Published via e-mail broadcast on November 3, 2009

In today’s TFN eNews:

* The coming oversupply crash

* Three gainers on this declining commodity

* When mergers are bad news

Dear TFN eNews reader,

Oil continues on its seasonal highs.

But prices are not demand-driven. Look as you may, and you won’t find a looming supply shortage — as predicted by the Peak Oil Theory for 1975, 1985, 1995, 2005, and just yesterday, respectively.

In fact, all the hens — exploration projects fueled by the top oil dollars of yesteryear — are coming home to roost.

Oil is plentiful. And so are distillates — thanks to the continuing slump of demand-driven manufacturing. Distillates by now are going straight into the tanks of floating vessels. Because they’re running out of storage tanks.

“Even if we had the mother of all winters, it will be very difficult to get rid of the current glut of distillate stocks, and this is likely to make the exit of winter very problematic,” says one oil and gas expert.

We’ve been harping on it that the same’s been going on with natural gas. The day the last terranean storage tank reaches capacity isn’t all that far away — and the world’s semi-retired liquid natural gas tanker fleet might be de-mothballed to serve as floating tanks.

Natural gas prices had cyclically bottomed in September at $2.50/Mcf. But for the rally to continue, the market needs a hefty decline in the monthly gas production. Barring a Siberian winter in North America, it looks like Americans can’t reasonably burn enough natural gas in the next couple of months to make a dent in supplies.

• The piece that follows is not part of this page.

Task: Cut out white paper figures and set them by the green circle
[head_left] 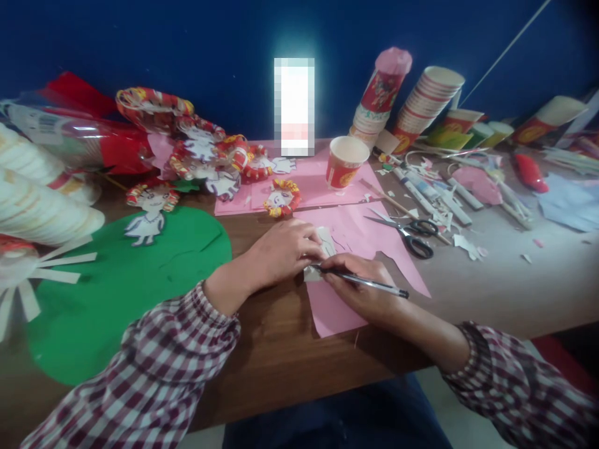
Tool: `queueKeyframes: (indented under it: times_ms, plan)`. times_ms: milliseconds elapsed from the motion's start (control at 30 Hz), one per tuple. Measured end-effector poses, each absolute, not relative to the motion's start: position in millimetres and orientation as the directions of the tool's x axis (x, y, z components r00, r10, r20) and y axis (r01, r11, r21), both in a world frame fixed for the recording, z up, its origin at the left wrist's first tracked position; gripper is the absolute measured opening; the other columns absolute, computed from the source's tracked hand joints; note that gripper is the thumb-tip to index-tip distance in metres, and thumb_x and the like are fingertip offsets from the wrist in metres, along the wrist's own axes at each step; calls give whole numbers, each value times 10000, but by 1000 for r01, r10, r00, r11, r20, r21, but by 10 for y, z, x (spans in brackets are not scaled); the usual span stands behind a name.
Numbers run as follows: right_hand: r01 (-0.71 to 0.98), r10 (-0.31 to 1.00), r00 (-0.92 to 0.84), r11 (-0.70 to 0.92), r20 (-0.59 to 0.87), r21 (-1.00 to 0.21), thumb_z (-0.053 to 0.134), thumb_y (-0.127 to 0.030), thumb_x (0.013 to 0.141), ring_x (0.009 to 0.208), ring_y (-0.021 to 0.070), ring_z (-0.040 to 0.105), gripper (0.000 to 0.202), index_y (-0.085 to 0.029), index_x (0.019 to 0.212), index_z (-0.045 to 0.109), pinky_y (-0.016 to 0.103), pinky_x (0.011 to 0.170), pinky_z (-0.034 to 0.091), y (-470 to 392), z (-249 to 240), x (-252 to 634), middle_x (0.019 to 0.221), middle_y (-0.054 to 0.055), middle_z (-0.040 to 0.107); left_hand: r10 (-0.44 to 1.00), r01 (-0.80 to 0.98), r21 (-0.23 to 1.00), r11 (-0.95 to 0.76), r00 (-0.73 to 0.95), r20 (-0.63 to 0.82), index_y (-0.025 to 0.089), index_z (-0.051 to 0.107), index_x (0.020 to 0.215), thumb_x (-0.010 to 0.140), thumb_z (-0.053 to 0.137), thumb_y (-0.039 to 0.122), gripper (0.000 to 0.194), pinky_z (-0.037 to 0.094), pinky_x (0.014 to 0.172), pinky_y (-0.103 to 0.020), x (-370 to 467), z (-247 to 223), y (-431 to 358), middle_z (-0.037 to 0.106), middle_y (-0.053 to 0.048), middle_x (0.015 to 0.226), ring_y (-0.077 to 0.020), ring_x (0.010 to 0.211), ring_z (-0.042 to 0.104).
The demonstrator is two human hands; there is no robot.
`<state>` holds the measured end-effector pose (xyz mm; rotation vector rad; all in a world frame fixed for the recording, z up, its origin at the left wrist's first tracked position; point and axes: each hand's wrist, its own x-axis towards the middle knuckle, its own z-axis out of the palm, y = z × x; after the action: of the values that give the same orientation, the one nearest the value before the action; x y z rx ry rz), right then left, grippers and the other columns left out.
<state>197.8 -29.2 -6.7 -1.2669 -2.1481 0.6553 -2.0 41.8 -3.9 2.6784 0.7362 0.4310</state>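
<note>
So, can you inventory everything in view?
Blue wall: one, back
Glowing blurred patch: one, white, back centre
Table: one, brown
Green sheet: one, left
Dolls: several, white, red-yellow curls, left to centre
Paper cups: many, red-white, both sides, centre
Red wrapping: back left
Pink sheets: several, centre
Scissors: one, black handles, right
Markers: several, whitish, right
Red item: one, far right
Scraps: many, white, right
Pen: one, clear-black, right hand
Hands: left, right, on paper, checked sleeves
</note>
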Motion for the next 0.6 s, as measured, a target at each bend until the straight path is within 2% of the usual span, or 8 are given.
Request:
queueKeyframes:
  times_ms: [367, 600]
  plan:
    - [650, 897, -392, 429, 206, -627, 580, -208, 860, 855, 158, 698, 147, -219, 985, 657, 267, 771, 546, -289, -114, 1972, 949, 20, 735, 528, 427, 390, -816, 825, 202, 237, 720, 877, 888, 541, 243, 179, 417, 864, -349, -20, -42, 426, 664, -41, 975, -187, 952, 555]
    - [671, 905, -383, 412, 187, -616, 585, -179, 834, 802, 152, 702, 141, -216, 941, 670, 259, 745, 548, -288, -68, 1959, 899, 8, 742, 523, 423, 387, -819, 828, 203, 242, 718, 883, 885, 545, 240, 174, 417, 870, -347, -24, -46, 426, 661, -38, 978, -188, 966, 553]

Which means that natural gas prices are precariously balanced at the abyss.

That’s good news for some… especially those who followed our TFN options guru Andrew Snyder. He says: “I knew the bottom was going to fall out, but I didn’t know it was going to happen this fast. Get this little factoid. Year-over-year gas rig counts have been down by over 50% for six months, yet onshore production is down by just 0.5%! It proves we’re getting too good at pumping natural gas from the ground. And now the industry is paying dearly.”

His TFN Strategic Trader members are well-positioned to squeeze profits out of this situation. Less than two weeks ago, Andrew clued them in on the impending downturn: “Last I looked, my three recommended plays were good for gains of 228%, 177% and 33%. Not bad for a week when most investors were looking for a pillow to cry into…”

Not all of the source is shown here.